While early results in the elections appear to show that a small number of democratic and ethnic group candidates have won seats, the overall process placed significant restrictions on political participation rather than opening it up. Parties associated with the military have claimed overwhelming victory. Reports by opposition parties of ballot rigging, intimidation and manipulation indicate that much more needs to be done by the government to convince its own citizens and the international community that it is serious about greater political participation and reconciliation.

Reports that tens of thousands of refugees fled across the border into Thailand following post-election fighting between government forces and armed groups are also extremely worrying.

Jimmy Carter


Jimmy Carter said:

“We urge the government to maintain the ceasefires with the armed groups. Burma’s neighbours, especially China and India, have a great deal of interest in stability in the region and I hope they will also try to encourage dialogue between the government and ethnic groups.

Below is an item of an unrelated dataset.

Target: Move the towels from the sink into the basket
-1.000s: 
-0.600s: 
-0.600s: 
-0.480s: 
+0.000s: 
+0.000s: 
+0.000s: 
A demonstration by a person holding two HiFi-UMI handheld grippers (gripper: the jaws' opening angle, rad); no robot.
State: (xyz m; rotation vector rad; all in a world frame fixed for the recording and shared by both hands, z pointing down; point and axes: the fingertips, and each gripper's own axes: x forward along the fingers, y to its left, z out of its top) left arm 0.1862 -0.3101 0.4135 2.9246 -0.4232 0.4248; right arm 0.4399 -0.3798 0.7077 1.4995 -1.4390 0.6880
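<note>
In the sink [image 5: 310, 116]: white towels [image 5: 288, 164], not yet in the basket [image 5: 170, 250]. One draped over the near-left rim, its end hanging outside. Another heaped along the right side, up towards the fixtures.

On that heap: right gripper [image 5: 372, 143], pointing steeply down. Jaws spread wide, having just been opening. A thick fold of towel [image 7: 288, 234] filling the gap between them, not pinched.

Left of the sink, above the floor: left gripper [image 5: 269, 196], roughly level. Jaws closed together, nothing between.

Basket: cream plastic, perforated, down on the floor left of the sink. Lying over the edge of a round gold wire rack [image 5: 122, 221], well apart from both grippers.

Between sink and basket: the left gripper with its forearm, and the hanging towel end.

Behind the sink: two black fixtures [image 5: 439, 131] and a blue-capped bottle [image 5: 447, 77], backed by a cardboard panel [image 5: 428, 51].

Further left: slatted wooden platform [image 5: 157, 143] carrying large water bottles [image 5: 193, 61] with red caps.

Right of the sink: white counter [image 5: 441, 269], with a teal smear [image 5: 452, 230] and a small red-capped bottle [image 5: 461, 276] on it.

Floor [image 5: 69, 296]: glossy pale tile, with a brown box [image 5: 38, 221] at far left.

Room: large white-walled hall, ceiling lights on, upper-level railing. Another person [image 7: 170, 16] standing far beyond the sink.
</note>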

“It is sad to see a country of such great natural wealth that is so fractured and unable to properly protect and care for its people in a way that allows all of them to prosper.”

The humanitarian situation across the entire country is dire and deserves much more attention from donor countries. Burma/Myanmar receives a fraction of the aid of other countries per capita and some revision of aid levels and criteria for assistance are clearly necessary. The Elders call on donors to take more active and imaginative approaches to addressing Burma/Myanmar’s urgent health, education and food needs.


 About The Elders

The Elders are an independent group of global leaders, brought together by Nelson Mandela in 2007, who offer their collective influence and experience to support peace- building, help address major causes of human suffering and promote the shared interests of humanity.

The Elders are Martti Ahtisaari, Kofi Annan, Ela Bhatt, Lakhdar Brahimi, Gro Brundtland, Fernando Henrique Cardoso, Jimmy Carter, Graça Machel, Mary Robinson and Desmond Tutu (Chair). Nelson Mandela and Aung San Suu Kyi are honorary Elders.